PROBLEM TO WORK ON
Every line in the listing is to be echoed verbatim.
====== PROVIDED MATERIAL
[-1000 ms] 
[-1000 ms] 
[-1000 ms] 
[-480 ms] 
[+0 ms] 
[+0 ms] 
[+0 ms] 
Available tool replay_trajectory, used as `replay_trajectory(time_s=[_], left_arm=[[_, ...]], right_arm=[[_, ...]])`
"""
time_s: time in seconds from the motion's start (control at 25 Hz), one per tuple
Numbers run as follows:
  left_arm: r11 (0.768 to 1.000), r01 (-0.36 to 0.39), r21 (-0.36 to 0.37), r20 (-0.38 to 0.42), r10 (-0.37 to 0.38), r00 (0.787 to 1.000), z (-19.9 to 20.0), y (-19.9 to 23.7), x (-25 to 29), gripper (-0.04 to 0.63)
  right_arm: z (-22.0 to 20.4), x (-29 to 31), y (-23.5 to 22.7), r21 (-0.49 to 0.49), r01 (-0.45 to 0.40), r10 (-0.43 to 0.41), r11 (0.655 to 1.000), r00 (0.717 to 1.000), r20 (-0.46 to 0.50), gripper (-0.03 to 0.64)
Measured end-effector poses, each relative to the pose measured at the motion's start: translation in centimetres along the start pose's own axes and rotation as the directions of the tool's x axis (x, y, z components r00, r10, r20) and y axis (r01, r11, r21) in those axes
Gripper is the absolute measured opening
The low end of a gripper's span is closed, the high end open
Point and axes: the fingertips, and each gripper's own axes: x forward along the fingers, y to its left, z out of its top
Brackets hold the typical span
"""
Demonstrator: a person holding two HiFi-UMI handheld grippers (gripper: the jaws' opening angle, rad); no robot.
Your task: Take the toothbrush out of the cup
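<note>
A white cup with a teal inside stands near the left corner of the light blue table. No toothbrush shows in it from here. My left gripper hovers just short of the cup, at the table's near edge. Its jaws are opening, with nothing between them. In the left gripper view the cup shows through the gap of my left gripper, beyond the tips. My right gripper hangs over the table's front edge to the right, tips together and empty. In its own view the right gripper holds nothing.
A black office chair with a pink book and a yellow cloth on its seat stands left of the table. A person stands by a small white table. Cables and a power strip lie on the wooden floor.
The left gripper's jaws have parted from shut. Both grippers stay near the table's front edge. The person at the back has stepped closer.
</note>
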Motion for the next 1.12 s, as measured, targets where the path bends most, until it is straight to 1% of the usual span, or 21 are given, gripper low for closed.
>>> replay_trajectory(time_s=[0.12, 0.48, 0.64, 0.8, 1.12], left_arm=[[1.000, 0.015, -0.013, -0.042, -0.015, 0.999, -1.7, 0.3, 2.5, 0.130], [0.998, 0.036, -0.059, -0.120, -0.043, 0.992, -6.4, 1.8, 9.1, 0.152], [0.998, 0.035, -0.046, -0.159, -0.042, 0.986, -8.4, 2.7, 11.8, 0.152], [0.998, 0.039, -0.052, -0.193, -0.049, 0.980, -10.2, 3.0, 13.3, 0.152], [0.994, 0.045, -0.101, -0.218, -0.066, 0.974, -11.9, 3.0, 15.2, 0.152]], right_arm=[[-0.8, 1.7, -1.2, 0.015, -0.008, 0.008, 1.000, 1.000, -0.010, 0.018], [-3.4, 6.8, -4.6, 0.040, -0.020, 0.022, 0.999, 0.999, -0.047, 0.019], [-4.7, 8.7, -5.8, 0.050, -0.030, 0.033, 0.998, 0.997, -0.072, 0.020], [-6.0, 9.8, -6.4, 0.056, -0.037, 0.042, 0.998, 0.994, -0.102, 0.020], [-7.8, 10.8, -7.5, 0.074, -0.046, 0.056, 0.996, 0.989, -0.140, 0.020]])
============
THE COMPLETED TASK
[-1000 ms] 
[-1000 ms] 
[-1000 ms] 
[-480 ms] 
[+0 ms] 
[+0 ms] 
[+0 ms] 
Available tool replay_trajectory, used as `replay_trajectory(time_s=[_], left_arm=[[_, ...]], right_arm=[[_, ...]])`
"""
time_s: time in seconds from the motion's start (control at 25 Hz), one per tuple
Numbers run as follows:
  left_arm: r11 (0.768 to 1.000), r01 (-0.36 to 0.39), r21 (-0.36 to 0.37), r20 (-0.38 to 0.42), r10 (-0.37 to 0.38), r00 (0.787 to 1.000), z (-19.9 to 20.0), y (-19.9 to 23.7), x (-25 to 29), gripper (-0.04 to 0.63)
  right_arm: z (-22.0 to 20.4), x (-29 to 31), y (-23.5 to 22.7), r21 (-0.49 to 0.49), r01 (-0.45 to 0.40), r10 (-0.43 to 0.41), r11 (0.655 to 1.000), r00 (0.717 to 1.000), r20 (-0.46 to 0.50), gripper (-0.03 to 0.64)
Measured end-effector poses, each relative to the pose measured at the motion's start: translation in centimetres along the start pose's own axes and rotation as the directions of the tool's x axis (x, y, z components r00, r10, r20) and y axis (r01, r11, r21) in those axes
Gripper is the absolute measured opening
The low end of a gripper's span is closed, the high end open
Point and axes: the fingertips, and each gripper's own axes: x forward along the fingers, y to its left, z out of its top
Brackets hold the typical span
"""
Demonstrator: a person holding two HiFi-UMI handheld grippers (gripper: the jaws' opening angle, rad); no robot.
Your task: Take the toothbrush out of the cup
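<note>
A white cup with a teal inside stands near the left corner of the light blue table. No toothbrush shows in it from here. My left gripper hovers just short of the cup, at the table's near edge. Its jaws are opening, with nothing between them. In the left gripper view the cup shows through the gap of my left gripper, beyond the tips. My right gripper hangs over the table's front edge to the right, tips together and empty. In its own view the right gripper holds nothing.
A black office chair with a pink book and a yellow cloth on its seat stands left of the table. A person stands by a small white table. Cables and a power strip lie on the wooden floor.
The left gripper's jaws have parted from shut. Both grippers stay near the table's front edge. The person at the back has stepped closer.
</note>
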Motion for the next 1.12 s, as measured, targets where the path bends most, until it is straight to 1% of the usual span, or 21 are given, gripper low for closed.
>>> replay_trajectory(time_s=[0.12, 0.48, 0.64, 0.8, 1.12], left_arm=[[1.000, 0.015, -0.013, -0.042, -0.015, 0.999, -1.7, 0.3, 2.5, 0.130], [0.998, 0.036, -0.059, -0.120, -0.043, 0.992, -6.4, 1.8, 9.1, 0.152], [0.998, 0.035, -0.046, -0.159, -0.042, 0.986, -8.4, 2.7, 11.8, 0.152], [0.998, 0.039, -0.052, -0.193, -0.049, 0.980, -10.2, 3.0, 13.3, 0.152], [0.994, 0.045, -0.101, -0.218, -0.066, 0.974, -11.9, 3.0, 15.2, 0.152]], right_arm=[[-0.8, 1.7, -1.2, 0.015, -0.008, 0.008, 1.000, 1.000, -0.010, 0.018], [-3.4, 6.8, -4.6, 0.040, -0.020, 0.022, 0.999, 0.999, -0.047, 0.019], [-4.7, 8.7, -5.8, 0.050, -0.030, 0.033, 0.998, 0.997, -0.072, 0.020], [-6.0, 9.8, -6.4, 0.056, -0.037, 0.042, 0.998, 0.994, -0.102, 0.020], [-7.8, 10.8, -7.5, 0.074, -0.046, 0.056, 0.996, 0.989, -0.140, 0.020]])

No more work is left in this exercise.